Show all lines from the records below in which the string "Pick" is present.

[THE INPUT — start]

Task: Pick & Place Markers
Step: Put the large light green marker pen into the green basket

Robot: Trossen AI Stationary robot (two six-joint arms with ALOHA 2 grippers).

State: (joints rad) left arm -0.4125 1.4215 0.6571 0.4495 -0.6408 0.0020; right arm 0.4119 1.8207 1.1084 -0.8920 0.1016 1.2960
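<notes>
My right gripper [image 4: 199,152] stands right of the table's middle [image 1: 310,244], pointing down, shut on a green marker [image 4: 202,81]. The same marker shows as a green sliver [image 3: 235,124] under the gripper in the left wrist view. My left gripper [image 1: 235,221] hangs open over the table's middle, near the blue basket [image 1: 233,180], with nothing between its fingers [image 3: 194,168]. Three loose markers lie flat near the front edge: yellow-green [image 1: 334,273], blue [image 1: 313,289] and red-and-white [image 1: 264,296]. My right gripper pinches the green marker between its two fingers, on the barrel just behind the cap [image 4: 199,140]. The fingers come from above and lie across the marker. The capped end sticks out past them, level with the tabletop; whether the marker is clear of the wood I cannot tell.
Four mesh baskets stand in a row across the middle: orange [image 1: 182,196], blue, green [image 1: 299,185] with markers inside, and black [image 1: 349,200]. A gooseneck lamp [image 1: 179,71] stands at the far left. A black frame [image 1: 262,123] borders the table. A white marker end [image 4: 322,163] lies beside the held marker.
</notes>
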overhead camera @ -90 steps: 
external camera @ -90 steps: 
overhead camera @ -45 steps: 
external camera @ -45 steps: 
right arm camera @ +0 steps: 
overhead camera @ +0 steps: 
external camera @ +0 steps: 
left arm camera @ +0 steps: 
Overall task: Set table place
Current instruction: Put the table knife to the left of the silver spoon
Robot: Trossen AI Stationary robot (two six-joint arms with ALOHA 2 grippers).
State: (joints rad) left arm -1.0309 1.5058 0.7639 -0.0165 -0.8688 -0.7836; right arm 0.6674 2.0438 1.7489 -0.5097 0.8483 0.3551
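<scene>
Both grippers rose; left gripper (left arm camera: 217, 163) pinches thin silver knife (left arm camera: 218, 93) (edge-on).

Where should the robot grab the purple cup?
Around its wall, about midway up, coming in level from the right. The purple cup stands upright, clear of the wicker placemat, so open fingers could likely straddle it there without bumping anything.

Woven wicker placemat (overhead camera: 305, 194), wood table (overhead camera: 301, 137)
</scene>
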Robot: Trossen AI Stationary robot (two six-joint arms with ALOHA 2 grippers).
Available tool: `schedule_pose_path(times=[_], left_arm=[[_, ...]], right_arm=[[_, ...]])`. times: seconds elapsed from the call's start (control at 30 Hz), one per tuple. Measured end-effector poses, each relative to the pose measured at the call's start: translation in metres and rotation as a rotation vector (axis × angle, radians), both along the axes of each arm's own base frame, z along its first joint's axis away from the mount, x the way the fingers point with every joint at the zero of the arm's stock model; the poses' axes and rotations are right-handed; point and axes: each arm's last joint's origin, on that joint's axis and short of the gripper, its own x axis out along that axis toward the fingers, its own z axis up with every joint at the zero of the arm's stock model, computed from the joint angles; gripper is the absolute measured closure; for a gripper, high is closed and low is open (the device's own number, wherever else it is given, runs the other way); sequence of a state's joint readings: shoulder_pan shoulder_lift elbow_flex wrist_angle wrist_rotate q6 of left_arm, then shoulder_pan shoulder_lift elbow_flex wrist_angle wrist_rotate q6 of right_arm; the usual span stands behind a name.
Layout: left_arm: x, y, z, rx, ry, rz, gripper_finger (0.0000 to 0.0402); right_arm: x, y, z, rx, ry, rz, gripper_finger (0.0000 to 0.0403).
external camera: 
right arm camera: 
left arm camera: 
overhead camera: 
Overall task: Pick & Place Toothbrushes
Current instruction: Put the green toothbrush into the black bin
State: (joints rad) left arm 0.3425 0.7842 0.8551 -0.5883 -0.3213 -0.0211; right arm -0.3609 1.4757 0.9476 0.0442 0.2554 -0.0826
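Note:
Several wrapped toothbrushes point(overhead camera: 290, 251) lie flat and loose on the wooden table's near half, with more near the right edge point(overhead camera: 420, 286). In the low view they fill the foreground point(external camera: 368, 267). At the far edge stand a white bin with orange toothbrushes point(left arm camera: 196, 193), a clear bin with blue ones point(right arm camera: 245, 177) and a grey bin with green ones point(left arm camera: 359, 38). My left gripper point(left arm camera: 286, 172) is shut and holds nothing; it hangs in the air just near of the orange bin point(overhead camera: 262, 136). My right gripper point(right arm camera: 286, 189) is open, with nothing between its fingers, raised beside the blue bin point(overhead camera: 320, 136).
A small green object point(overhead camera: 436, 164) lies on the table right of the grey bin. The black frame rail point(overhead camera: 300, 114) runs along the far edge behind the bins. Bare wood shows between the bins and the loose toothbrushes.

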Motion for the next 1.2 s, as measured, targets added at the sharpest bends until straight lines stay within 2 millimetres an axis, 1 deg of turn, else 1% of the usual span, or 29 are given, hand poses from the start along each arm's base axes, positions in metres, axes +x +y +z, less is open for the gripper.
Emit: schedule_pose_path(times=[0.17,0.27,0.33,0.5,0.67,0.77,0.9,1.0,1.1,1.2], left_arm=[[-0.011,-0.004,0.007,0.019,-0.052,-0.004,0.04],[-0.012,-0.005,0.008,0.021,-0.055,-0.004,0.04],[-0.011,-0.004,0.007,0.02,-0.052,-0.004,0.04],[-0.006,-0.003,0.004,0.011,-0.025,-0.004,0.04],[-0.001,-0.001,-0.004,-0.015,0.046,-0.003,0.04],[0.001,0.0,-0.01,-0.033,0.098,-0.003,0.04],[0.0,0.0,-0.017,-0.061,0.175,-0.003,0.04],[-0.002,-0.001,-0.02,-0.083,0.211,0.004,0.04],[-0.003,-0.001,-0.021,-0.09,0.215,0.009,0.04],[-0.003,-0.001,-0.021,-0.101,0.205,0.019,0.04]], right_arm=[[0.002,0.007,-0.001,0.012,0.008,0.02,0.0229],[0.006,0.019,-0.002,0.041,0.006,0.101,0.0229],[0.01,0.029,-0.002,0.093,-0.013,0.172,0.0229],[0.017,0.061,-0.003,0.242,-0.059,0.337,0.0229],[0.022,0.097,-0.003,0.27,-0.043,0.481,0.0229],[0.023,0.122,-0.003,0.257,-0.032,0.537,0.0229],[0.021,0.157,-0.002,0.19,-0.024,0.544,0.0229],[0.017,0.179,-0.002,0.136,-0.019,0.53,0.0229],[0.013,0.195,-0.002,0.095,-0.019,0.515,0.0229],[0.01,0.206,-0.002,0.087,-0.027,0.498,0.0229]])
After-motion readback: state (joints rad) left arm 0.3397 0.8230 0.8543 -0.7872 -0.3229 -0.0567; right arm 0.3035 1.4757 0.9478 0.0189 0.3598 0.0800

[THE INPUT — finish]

● TASK OUTPUT
Task: Pick & Place Markers
Overall task: Pick & Place Toothbrushes

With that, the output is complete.